For trans women who want to bank sperm but have been using hormone replacement therapy (HRT), they would have to go off of hormones for three to four months, she said, and there’s no guarantee that break in hormones would result in viable sperm. For trans men, going off hormones would be just four weeks at Mount Sinai, she added, but some clinics want HRT to stop three to four months before treatment and others retrieve eggs while patients are still on testosterone.

“The World Professional Association for Transgender Health (WPATH), they have standards of care that clearly articulate that anybody starting gender affirming hormones needs to be counselled about the risk to their fertility,” said McMahon.

At Mount Sinai, they’ve seen an increase in these types of referrals which McMahon said shows that people are heading this advice.

“Our referrals have definitely increased in the last couple of years, but many are quite young, and they're not in a place where they know whether they want biological children,” she said. “They're not sure whether they want to go through this.”

Egg retrieval can be quite invasive; it involves vaginal ultrasounds, taking hormones so the ovaries produce multiple eggs, and retrieval involves inserting a needle into the vagina to collect the eggs from each ovary, all of which McMahon says can be a triggering experience.

“Some of them have never had anything internally in their life and the prospect of having ultrasounds and a procedure is quite scary for them,” she said. “And some trans women aren't able to masturbate a sample.”

LANGUAGE MATTERS

While changing the language is just a part of changing the narrative of who accesses fertility, pregnancy and birthing services, it is an important step.

“I think that using inclusive terminology doesn't take away from the experiences of people who are female-identified, I think it allows for everyone to feel more included and more reflected in the care that can be provided to them,” said Frecker.

“The UN has a system wide strategy on gender parity and they say that given the role of language in shaping cultural and social attitudes, using gender-inclusive language is a powerful way to promote gender equality,” McMahon said.

She emphasized what Dr. Muna Abdi once tweeted: “It is not Inclusion if you are inviting people into a space you are unwilling to change.” (https://twitter.com/muna_abdi_phd/status/1406236697306804224?lang=en)

She mentioned a piece by Jennie Kermode in the NewStatesman where Kermode talks about gender inclusivity in pregnancy. .

“It doesn't mean we can't also talk about women's experiences, it doesn't require the negation of femaleness,” McMahon paraphrased. “It just means we accept that women's rights need not be one at the expense of other people, and when we are inclusive we're including all those people we're not erasing anyone.”

There is a belief among some women, particularly among trans exclusionary radical feminists, that using gender-inclusive language, such as pregnant people instead of pregnant women or pregnancy care instead of maternity care, erases women, but McMahon says that’s not the case.

For Penner, this sort of exclusionary attitude is more difficult than some of the other hurdles, and emphasizes the need to go beyond just using inclusive language.

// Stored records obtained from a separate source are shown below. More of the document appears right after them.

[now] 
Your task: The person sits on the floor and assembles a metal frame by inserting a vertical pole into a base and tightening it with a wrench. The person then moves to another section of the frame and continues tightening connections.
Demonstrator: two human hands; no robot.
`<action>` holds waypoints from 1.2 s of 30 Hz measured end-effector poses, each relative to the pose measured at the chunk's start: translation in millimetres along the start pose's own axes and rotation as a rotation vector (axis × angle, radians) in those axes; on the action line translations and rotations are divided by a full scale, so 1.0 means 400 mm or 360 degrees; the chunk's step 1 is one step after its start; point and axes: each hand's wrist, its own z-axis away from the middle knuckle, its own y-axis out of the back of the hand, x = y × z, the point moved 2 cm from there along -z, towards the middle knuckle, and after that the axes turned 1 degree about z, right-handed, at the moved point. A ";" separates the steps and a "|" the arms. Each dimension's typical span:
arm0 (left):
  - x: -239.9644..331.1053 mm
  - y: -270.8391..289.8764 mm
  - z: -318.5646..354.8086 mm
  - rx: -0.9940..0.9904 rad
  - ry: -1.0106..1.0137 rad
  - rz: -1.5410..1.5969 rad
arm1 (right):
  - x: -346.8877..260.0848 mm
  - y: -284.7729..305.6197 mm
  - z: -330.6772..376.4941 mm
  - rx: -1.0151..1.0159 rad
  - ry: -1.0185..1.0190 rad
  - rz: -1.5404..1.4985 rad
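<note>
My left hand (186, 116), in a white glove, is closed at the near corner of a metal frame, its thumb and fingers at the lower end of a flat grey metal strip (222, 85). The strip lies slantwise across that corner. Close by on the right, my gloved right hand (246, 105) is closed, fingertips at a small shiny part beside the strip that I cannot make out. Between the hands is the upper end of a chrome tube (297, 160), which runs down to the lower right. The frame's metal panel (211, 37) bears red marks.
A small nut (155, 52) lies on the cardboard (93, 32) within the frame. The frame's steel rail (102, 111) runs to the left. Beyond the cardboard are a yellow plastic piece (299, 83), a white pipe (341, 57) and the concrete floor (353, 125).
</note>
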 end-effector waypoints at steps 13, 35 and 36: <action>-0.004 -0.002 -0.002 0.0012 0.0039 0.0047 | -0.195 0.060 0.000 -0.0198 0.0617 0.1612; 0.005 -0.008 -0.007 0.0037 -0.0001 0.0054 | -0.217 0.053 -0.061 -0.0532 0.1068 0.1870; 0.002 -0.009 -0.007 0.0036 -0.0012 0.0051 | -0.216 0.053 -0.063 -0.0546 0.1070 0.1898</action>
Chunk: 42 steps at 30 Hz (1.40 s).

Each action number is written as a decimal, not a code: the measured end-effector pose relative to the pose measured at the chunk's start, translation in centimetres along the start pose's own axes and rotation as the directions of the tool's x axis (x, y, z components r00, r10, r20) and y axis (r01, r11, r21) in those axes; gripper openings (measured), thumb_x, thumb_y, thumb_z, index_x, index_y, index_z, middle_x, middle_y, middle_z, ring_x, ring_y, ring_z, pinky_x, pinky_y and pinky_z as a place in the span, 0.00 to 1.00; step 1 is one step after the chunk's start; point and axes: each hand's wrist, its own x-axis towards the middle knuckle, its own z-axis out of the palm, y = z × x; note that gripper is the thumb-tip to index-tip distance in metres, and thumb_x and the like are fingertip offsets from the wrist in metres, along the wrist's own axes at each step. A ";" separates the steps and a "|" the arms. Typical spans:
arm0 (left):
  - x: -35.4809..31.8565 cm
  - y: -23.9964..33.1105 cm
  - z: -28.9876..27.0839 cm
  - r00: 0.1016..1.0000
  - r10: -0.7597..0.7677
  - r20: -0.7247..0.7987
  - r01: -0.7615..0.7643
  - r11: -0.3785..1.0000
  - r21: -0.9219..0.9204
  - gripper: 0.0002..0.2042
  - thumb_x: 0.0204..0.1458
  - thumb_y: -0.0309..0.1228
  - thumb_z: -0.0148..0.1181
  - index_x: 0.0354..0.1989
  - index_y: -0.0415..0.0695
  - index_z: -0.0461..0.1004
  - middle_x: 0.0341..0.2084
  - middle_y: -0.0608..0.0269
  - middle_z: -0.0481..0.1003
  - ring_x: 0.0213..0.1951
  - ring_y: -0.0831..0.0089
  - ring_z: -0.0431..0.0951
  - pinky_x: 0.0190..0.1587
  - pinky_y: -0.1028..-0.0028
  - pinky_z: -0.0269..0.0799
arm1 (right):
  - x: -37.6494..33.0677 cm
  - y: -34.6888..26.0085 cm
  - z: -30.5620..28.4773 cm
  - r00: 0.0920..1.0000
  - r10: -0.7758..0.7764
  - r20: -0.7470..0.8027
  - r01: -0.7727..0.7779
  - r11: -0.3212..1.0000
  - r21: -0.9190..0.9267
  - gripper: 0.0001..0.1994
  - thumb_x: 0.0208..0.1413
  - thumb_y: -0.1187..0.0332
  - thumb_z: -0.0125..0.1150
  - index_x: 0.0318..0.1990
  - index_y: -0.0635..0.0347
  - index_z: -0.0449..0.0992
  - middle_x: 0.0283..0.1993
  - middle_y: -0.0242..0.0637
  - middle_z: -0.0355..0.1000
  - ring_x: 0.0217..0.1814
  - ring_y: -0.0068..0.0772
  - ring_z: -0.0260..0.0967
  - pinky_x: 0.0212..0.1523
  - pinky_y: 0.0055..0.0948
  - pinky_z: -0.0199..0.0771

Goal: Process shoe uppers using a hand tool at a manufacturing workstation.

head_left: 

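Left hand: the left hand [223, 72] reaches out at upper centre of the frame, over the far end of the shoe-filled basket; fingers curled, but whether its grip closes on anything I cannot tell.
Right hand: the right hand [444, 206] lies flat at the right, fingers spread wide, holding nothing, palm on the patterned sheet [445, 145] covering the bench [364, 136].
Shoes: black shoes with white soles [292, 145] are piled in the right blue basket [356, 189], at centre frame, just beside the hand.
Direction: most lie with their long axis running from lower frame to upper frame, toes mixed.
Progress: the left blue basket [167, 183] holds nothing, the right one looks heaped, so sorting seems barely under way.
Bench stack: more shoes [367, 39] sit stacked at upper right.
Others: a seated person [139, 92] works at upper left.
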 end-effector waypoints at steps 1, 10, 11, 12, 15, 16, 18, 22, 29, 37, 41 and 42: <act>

“That can be a lot harder to combat when it's not just omission, but a real refusal to be inclusive in the space, to even consider the possibility,” she said.

For Kress, it’s frustrating when people believe this line of thinking, because it doesn’t stop anyone from identifying, or being, a mother.

“That makes me angry and it's like, why are you including yourself in something that doesn't apply to you? If you like the word mother, great, I love that for you, but maybe I want to just be the parent. What's so bad about that?”